▶ [What the task asks]:
Among the records below, how many lines contain the word "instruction"? The answer is a single number.
=== Begin Enclosure ===
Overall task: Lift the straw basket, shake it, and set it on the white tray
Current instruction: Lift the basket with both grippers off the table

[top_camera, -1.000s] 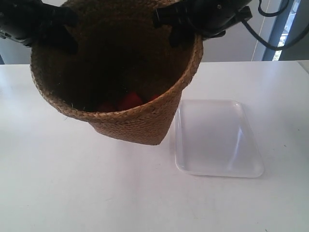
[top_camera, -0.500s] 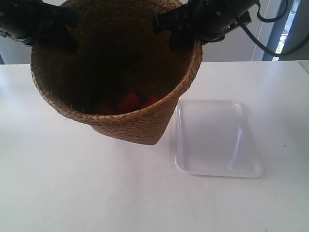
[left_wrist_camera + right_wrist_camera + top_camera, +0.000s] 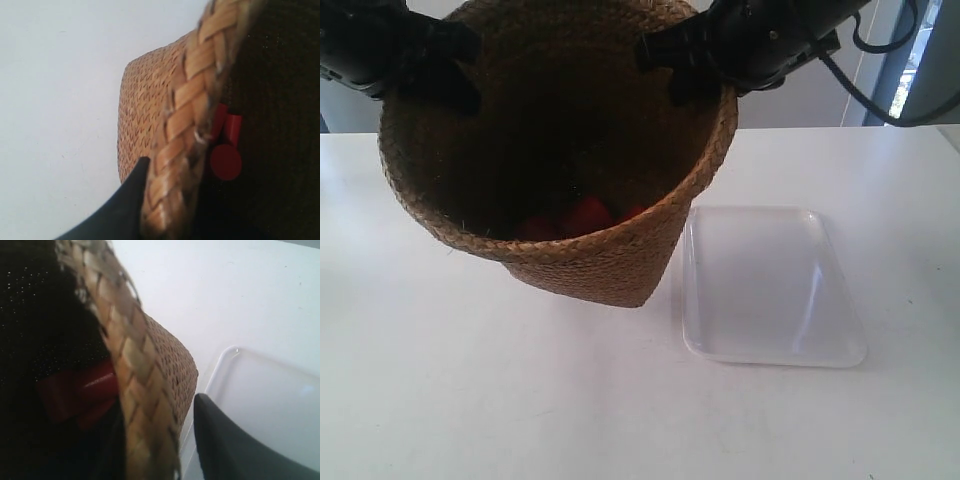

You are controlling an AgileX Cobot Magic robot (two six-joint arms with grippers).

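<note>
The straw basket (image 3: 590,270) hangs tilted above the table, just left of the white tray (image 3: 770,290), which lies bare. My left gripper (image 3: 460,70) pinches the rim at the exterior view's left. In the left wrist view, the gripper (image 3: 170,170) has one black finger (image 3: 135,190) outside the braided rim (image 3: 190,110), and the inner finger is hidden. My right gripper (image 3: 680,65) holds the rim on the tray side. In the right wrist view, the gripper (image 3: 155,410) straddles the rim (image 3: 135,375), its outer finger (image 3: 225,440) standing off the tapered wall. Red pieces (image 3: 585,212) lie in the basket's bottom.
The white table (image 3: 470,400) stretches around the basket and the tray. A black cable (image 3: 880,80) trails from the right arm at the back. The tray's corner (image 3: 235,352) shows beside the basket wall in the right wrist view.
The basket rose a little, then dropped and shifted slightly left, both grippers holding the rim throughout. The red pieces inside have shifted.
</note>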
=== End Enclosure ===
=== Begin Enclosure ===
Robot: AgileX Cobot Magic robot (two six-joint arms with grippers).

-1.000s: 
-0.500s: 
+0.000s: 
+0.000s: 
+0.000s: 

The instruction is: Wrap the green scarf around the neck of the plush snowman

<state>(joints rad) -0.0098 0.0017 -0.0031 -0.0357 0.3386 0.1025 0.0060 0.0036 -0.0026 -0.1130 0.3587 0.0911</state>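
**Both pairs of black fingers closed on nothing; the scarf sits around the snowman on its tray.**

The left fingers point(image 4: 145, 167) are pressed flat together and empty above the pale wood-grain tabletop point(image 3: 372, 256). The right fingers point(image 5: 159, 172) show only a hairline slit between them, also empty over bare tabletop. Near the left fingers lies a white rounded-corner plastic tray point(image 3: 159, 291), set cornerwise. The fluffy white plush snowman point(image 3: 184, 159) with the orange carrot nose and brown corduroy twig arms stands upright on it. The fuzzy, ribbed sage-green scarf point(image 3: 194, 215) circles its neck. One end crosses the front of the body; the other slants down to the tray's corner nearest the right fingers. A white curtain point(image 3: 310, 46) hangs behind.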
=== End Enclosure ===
▶ [Worked solution]:
2